Michael O'Leary said:
			
		

> If you join either infantry or armour, you will get posted to a unit after your training.  It may be the unit of your choice, or it may be where the Army needs you most. So, here's the formula:
> 
> A.   If you start now, and estimate a year for recruiting and six months for training
> B.   And you hope that the planned cycle of unit rotations overseas doesn't change, and pick a trade based on that
> ...


----------



## geo (12 Jun 2008)

An oldie but goodie Michael.

Unless your leaders believe you can be of value to the mission, there is no point in taking you along.
Train hard - be the best soldier that you can be & see where that gets you.

Let's face it, if it isn't Afghanistan... it can be the Congo, the Sudan.... or some other sunny place where most people wouldn't be caught dead going to.


----------



## CallOfDuty (12 Jun 2008)

you're doing a component transfer, and you still have BMQ to do??


----------



## AlphaQup (13 Jun 2008)

CallOfDuty said:
			
		

> you're doing a component transfer, and you still have BMQ to do??


That confused me too...

From what a buddy told me, a LOT of people want to go to Afghanistan.

Regarding Michael O'Leary's post, why is Artillery not included when he mentions Infantry and Armour?

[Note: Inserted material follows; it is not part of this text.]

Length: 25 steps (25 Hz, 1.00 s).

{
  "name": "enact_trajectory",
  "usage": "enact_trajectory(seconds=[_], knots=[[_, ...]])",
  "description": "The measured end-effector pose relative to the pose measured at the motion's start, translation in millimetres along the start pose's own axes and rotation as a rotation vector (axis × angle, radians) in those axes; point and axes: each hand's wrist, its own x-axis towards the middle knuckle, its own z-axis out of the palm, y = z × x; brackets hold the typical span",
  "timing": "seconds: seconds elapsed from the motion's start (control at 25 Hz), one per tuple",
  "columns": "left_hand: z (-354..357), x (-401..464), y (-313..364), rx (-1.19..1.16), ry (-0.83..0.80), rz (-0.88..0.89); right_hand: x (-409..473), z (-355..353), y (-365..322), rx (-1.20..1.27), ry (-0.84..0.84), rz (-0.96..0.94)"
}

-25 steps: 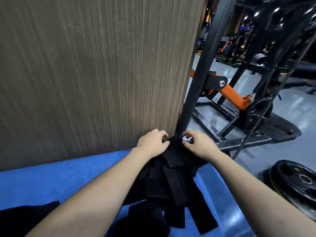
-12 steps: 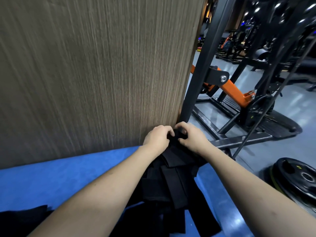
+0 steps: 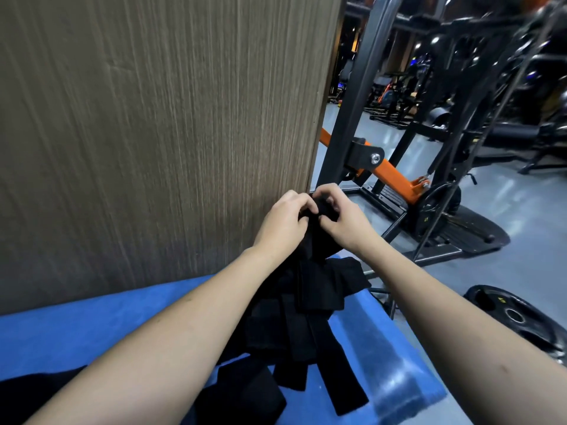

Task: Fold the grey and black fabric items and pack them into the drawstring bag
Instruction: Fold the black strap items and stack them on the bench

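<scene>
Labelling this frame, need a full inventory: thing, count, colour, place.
black fabric bundle: one bunch of several strips, black, on the blue pad, top end lifted by both hands
dark fabric: one, black, bottom left on the pad
blue pad: one, blue, under the fabric
wood-grain panel: one, brown, behind the pad
gym rack: one, black with an orange arm, right of the panel
weight plate: one, black, floor at right
left hand: grip on the bundle's top
right hand: grip on the bundle's top
</scene>
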Motion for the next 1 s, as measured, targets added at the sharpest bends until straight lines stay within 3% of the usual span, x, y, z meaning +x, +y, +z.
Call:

Was that a typo?


----------



## siege (13 Jun 2008)

Regarding Michael O'Leary's post, why is Artillery not included when he mentions Infantry and Armour? Was that a typo?-AlphaQup

and engineers for that matter?


----------



## aesop081 (13 Jun 2008)

siege said:
			
		

> Regarding Michael O'Leary's post, why is Artillery not included when he mentions Infantry and Armour? Was that a typo?-AlphaQup
> 
> and engineers for that matter?



Insert whatever trade you want....same basic idea applies.

Do we really have to spell everything out ?


----------



## SirTwonish (13 Jun 2008)

Ya I did a CT after 8 months in reserves, loved it so much wanna do it full time and I didnt get a recruit school bypass because I was short of finishing my weekend BMQ. It was easier than releasing and going through it the other way!


----------



## Franko (13 Jun 2008)

siege said:
			
		

> Regarding Michael O'Leary's post, why is Artillery not included when he mentions Infantry and Armour? Was that a typo?-AlphaQup
> 
> and engineers for that matter?



Infantry and Armour troops usually make up the bulk of a battle group. There are Arty troops there and Engineers are in very high demand as well.

Regards


----------



## geo (13 Jun 2008)

Ummm... when you get down to it, all trades are needed in KAF to make things work.
So... yeah - even the refrigeration tech has his place in KAF... and that wasn't necessarily in Michael's post either..... use your heads man!


----------



## Fische35 (29 Jul 2008)

Maybe its just that I'm naive, but I've always kinda wanted to be deployed. There's something to be said for being in the front lines...I kinda want to know, and I'm sure I wont get any exact answer, but what are the chances of being deployed if I volunteered to be deployed?


----------



## MedTechStudent (29 Jul 2008)

I'm going to piggy-back this thread to ask a question, hope thats ok.  Bear with me.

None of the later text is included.